The girls bend at the waist and shove their faces into the cool water, mouths open to try to grab the floating apples. Someone to my left makes a crude comment about the girl in the middle's gag reflex; he gets an "accidental" elbow to the waist for that and finds somewhere else to stand in the crowd. More and more students are gathering around the wide basin, which is at least ten feet across, watching the girls as they pull apples out one by one. The first to get five and drop them in the bucket by her feet will win—something. Bragging rights, maybe, or something else. It's unclear.
I'm up on my tip toes, watching as the two girls on either end fight their way to the fifth and final apple, when I smell something distinctive. Warmth, freshly baked goods, a kitchen full of light and laughter, sharp cinnamon. It's a scent I should associate with apple pie or my childhood home, but I know that's not what's coming up on the path behind me. Whirling around, I look for Cole.

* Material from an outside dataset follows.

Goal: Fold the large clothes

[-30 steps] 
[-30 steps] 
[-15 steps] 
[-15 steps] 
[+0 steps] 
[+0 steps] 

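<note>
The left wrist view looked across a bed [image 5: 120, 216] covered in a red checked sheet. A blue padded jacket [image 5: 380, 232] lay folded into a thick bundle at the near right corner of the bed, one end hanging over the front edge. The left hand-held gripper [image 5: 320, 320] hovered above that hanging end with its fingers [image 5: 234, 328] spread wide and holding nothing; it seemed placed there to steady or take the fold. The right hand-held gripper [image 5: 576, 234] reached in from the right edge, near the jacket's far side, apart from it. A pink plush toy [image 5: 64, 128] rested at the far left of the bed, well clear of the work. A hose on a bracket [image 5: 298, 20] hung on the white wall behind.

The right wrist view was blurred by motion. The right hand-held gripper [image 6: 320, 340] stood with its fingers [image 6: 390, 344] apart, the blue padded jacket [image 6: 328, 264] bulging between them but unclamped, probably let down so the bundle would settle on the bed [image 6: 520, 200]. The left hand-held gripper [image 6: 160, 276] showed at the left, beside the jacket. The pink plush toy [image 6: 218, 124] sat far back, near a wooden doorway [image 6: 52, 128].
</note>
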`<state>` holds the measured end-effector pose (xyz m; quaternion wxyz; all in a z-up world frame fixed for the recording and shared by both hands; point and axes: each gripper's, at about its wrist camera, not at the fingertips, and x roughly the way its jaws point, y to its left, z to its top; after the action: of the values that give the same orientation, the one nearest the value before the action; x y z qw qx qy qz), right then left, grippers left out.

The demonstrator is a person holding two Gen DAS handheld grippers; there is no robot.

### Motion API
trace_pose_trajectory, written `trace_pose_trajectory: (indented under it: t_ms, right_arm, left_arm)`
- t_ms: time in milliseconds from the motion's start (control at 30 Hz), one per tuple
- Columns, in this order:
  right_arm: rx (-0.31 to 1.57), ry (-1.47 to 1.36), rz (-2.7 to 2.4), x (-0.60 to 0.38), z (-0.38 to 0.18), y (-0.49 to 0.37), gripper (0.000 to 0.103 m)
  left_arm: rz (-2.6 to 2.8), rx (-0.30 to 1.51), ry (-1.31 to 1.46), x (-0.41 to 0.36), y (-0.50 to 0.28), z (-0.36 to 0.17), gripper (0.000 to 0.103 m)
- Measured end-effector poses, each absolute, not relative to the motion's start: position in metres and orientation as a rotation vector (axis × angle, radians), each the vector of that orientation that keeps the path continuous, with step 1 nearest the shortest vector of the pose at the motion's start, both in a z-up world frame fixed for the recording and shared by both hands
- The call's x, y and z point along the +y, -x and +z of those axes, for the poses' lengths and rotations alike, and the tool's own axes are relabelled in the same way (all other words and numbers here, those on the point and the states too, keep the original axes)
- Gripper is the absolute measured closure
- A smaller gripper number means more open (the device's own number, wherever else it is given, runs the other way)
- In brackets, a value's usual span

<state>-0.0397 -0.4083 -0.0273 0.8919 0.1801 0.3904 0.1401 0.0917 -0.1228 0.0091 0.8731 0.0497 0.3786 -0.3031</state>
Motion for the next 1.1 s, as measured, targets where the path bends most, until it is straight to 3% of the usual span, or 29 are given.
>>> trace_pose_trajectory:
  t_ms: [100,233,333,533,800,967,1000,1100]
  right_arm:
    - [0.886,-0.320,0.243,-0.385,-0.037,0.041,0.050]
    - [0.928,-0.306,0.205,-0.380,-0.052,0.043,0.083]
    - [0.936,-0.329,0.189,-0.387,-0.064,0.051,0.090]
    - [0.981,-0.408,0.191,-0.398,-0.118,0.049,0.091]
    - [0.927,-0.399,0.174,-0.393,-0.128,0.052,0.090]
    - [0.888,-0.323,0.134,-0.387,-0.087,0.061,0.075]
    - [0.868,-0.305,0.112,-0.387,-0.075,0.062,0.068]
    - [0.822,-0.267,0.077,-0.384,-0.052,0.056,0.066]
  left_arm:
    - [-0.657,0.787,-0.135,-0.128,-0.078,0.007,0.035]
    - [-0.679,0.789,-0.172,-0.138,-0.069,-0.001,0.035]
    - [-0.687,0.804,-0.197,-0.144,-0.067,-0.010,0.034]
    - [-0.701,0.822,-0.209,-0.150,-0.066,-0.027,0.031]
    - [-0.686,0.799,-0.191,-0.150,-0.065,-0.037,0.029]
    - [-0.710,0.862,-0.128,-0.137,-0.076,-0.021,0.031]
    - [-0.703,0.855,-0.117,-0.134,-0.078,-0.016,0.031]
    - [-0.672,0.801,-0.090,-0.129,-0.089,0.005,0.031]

I spot Holly first, headed my way.
Then someone yanks my purse off my shoulder and throws it to the ground. Before I can find the culprit, he's gone, disappearing into the crowd. Meanwhile all my things have have spilled out of the purse and are getting stepped on by the careless crowd. Diving for them, I grab my student ID first and hunt for my wallet, which had forty bucks in it from my last paycheck—money I can't afford to spare.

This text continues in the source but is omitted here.